The disappointment and heartbreak we felt seemed to mean nothing to those in charge. Their actions felt incredibly cruel. It was as if we were mere tools in their operational strategy, used to fulfill staffing gaps and meet departmental targets. We tirelessly worked in multiple roles—serving as healthcare assistants, nurses, and, of course, student nurses—often filling in for absent healthcare assistants who should have been part of the team. This had become a normalized practice across various wards, making us feel like disposable resources rather than valued professionals in training.
During one particularly poignant meeting with the chief nurse, we openly expressed our concerns about the future of students training at CUH, especially given the knowledge that there would be no job offers at the end of our arduous training.
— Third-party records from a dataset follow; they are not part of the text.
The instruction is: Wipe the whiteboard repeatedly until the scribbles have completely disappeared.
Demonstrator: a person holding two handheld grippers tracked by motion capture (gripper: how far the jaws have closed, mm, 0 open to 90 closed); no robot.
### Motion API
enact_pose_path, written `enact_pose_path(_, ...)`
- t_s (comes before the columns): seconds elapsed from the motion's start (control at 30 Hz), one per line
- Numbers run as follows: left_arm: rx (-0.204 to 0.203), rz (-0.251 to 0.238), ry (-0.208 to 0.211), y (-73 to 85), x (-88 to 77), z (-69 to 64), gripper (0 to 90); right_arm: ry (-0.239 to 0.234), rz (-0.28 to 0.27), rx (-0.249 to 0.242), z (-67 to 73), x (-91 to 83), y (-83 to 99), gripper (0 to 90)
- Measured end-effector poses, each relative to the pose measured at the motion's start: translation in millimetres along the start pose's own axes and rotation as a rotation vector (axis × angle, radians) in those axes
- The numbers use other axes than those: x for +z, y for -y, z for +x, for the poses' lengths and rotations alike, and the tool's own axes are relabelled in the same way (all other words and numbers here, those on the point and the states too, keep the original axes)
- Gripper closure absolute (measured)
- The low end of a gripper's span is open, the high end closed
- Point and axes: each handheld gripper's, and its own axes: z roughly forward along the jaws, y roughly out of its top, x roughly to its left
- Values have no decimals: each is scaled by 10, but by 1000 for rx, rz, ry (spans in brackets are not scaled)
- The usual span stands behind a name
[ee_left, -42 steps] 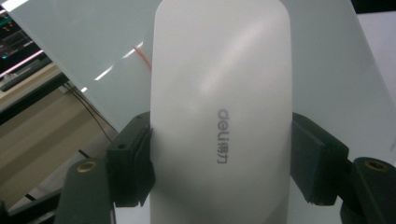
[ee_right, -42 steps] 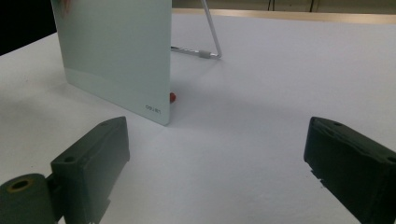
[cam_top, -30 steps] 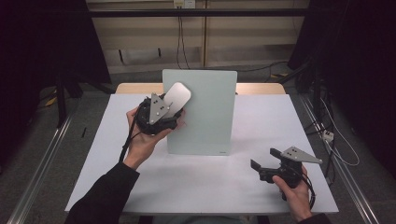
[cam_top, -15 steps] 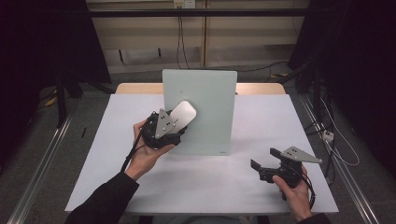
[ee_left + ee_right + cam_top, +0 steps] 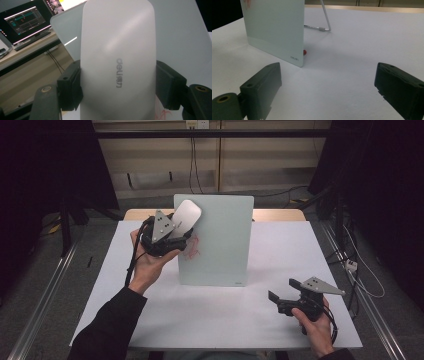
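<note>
My left gripper view cuts off the white eraser (image 5: 117,62) at top and bottom, eraser hiding most of the glass board (image 5: 180,37), red marks (image 5: 194,246) on board too small to read, right gripper (image 5: 327,92) jaws cropped below.

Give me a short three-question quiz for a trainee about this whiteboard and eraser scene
1. What does the left gripper hold?
2. True or false: the right gripper is shut on a marker.
3. What marks show on the glass board? A blue lines, B red scribbles, C none.

Key:
1. A white eraser, clamped between its jaws.
2. False; its jaws stand open with nothing between them, above the table.
3. B, red scribbles beside the eraser.
</note>
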Motion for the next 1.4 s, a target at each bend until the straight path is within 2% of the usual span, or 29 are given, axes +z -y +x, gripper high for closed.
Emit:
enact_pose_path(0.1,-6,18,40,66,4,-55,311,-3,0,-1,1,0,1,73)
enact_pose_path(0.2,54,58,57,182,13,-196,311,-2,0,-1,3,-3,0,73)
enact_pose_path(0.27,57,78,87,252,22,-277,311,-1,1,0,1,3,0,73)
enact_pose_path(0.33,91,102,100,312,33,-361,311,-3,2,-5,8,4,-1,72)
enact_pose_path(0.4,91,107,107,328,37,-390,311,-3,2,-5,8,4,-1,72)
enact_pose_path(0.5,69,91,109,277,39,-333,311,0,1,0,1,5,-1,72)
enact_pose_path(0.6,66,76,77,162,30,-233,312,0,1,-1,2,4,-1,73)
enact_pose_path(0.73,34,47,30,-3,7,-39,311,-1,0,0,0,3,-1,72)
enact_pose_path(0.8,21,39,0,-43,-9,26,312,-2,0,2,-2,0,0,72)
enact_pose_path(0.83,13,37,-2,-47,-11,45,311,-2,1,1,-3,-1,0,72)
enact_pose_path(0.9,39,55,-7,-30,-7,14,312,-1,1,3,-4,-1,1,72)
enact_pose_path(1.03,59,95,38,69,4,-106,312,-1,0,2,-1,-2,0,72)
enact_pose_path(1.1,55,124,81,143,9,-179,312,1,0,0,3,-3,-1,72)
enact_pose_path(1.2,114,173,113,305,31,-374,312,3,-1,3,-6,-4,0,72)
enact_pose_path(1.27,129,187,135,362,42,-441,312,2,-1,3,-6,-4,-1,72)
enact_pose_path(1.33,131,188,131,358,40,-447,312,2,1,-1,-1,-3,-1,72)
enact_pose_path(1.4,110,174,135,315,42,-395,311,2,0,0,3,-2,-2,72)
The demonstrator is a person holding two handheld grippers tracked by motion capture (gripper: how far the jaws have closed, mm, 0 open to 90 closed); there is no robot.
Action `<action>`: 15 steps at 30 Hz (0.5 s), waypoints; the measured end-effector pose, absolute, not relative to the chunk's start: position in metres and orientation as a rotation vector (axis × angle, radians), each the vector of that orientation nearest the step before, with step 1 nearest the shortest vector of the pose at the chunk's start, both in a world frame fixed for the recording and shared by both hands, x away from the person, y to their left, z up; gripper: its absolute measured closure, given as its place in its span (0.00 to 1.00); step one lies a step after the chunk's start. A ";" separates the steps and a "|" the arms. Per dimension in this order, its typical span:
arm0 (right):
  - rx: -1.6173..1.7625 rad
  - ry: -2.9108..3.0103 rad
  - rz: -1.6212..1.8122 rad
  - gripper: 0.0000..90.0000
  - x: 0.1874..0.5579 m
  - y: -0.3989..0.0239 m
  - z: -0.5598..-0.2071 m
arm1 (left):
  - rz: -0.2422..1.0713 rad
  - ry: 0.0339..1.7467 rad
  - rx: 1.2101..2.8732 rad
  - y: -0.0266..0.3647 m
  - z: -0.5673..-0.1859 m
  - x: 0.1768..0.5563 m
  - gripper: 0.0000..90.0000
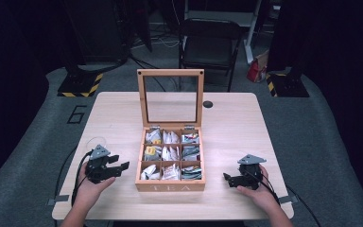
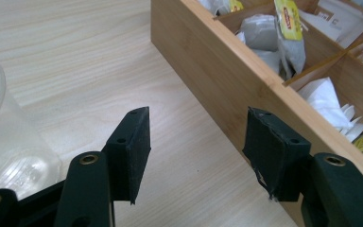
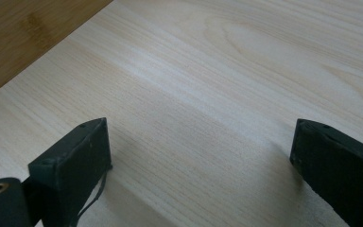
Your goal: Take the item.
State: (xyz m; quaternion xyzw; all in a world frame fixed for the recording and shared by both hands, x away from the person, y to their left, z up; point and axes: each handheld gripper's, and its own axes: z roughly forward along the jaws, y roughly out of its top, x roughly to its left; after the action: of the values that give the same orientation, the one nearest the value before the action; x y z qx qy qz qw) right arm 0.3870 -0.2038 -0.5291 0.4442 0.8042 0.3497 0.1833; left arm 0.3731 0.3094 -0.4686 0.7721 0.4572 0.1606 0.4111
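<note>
Tea box [image 1: 170, 185] sits open mid-tabletop [image 1: 236, 137], 9 compartments of tea bags [image 2: 283, 42]: light, soft, crushable; pinch a paper edge. Left tongs [image 1: 121, 167] and right tongs [image 1: 227, 178] gape wide, empty, flanking the box.

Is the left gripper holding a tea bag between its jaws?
No. In the left gripper view the left gripper has open jaws with only bare table between them, beside the tea box.
</note>
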 end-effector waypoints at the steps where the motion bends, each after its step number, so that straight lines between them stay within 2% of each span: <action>1: 1.251 2.271 0.986 0.06 0.387 -0.204 -0.529 | 0.404 1.154 1.937 0.309 -0.467 0.374 0.46; 15: 1.250 2.270 0.985 0.06 0.387 -0.204 -0.529 | 0.395 1.102 1.961 0.300 -0.449 0.382 0.51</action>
State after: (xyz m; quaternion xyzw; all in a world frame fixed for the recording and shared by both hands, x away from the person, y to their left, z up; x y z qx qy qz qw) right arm 0.3871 -0.2040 -0.5291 0.4433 0.8049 0.3491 0.1838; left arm 0.3820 0.2996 -0.4492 0.7808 0.4387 0.1572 0.4160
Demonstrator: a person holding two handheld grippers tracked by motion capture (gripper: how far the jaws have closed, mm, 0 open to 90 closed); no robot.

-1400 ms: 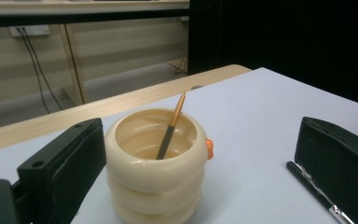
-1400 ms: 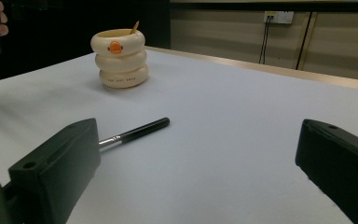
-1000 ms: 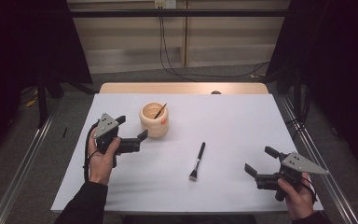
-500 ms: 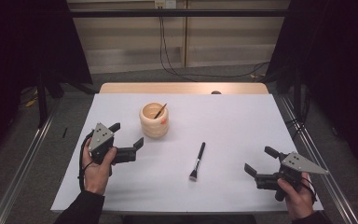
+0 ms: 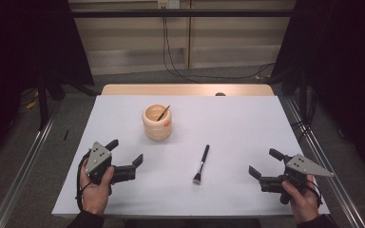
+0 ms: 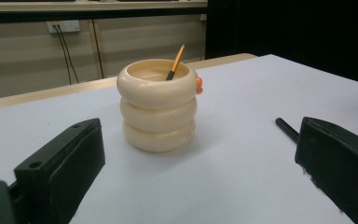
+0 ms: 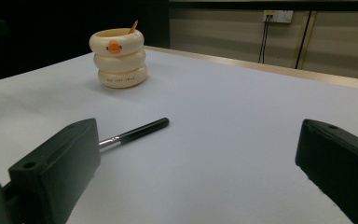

Her response was alarmingly blunt: “Yes, CUH will continue to train students.” She also advised us against sharing our disillusionment publicly, claiming that it could harm the hospital’s reputation. It was disheartening to realise that the leadership prioritized their institutional image over our mental well-being and career prospects.
The chief nurse and her team were acutely aware of the implications of their decisions, and this negligence feels profoundly unjust. We were left contemplating our futures, our families, and the aspirations we held dear, only to be met with disregard. CUH has failed us in ways that deeply impact our mental health and career paths.
Given the breach of the implied contract we had with our universities, we believe it is imperative to seek justice for the wrongs we endured. Had we been given appropriate notice — perhaps a full year — I would have been able to inform my university in time to seek opportunities with a different Trust.
The betrayal and disappointment we experienced at CUH are unacceptable. We have been used and discarded, and now we will pursue legal action. We will not stand for this any longer!
I think you’ve been let down Jackie. Bu when you started your course, did they really promise a job at Mayday when you graduated? That seems a bit risky – doesn’t happen in most careers
That has been the process since you were in nappies, Chris. The NHS gets three years’ free work on wards from student nurses.
The bigger risk is of thousands of student nurses walking away to find jobs with employers who won’t shaft them.